Here are my structure definitions:
typedef struct linked_list_entry {
struct linked_list_entry *next;
struct linked_list_entry *prev;
void* data;
} linked_list_entry;
typedef struct linked_list {
uint32 count;
struct linked_list_entry *first;
struct linked_list_entry *last;
} linked_list;
Here's the code in question:
int linked_list_add_entry(linked_list** linked_list, void* data)
{
linked_list_entry* new = malloc(sizeof(linked_list_entry));
...
DPRINT("last(%p), new (%p)\n", (*linked_list)->last, new);
(*linked_list)->last->next = new;
DPRINT("(*linked_list)->last(%p)->next (%p)\n", (*linked_list)->last, (*linked_list)->last->next);
With debug output:
data-types/linked-list.c:37:linked_list_add_entry(): last(0x7fa497402790), new (0x7fa4974027b0)

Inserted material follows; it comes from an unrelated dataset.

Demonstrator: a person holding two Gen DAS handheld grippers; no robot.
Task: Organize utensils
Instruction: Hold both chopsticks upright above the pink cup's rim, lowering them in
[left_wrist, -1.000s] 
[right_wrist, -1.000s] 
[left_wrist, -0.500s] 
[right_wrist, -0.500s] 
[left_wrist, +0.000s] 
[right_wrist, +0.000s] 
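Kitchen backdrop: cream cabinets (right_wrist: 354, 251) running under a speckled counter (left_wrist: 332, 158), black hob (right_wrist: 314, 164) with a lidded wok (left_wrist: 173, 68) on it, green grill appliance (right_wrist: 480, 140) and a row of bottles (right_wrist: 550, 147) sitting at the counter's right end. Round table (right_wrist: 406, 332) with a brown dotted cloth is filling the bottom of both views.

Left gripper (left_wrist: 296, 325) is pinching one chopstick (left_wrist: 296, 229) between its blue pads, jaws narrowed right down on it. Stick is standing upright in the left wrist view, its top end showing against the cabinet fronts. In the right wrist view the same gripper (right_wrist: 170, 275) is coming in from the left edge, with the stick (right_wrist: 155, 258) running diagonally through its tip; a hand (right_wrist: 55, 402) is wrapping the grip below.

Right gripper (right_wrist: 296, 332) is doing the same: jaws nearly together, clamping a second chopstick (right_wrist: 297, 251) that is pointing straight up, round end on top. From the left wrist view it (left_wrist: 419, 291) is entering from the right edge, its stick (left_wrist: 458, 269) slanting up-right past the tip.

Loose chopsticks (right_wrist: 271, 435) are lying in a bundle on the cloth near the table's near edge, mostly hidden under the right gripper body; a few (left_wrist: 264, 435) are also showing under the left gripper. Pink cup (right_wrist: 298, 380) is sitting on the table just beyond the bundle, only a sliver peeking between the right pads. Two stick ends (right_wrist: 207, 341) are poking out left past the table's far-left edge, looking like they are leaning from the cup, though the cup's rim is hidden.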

data-types/linked-list.c:39:linked_list_add_entry(): (*linked_list)->last(0x7fa4974027b0)->next (0x0)
Any idea why the last pointer changes to new and the new pointer changes to NULL?
Thanks
The dump you provided shows that the value of (*linked_list)->last has changed after you did
(*linked_list)->last->next = new;
But this line of code does not change (*linked_list)->last (at least, it is not supposed to).

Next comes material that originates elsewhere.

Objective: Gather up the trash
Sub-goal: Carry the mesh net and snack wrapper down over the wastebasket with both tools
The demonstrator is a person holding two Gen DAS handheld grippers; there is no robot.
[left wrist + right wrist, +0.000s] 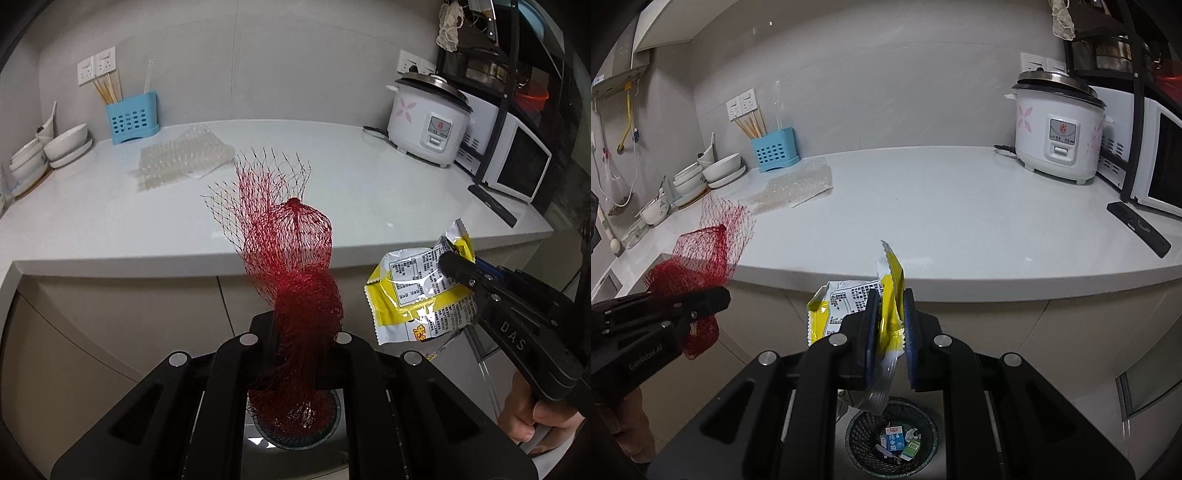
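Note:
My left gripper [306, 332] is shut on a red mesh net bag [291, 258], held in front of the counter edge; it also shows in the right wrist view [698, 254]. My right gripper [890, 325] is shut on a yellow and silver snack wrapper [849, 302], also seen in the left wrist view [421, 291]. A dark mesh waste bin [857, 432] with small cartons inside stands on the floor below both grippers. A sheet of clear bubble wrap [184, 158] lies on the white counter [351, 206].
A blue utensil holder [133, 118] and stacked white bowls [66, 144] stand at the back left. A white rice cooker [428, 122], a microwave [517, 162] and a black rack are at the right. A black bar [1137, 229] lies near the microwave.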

Possible explanations for such "magical" behavior include
**linked_list is not properly allocated. Too little memory is allocated for
**linked_list object. As a consequence, *(*linked_list)->last happens to overlap the memory location of **linked_list. This is why the above assignment appears to change (*linked_list)->last as well. I.e. due to the aforementioned pointer problem (*linked_list)->last and (*linked_list)->last->next occupy the same location in memory.
Things like that can happen, for example, when incorrect (insufficient) amount of memory gets allocated for an object. In that case the problem is in the calling code. It supplies a "broken" list as input.

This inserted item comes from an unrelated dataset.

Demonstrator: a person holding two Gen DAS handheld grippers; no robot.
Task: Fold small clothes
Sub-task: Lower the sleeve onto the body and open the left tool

How does the calling code allocate memory for linked_list itself? Note that in this function you used name linked_list for function parameter, thus hiding the name of the type linked_list. If you did something like that in the "other" function - the one that allocated linked_list object itself - then trying to use sizeof(linked_list) in there would have returned incorrect value (size of pointer instead of side of struct type). That would explain underallocation of memory.
(*linked_list)->last is not a properly initialized pointer. It points into some unpredictable location. As a consequence, *(*linked_list)->last happens to overlap the memory location of **linked_list etc etc etc (see above).
The code you were running is not the code you posted here.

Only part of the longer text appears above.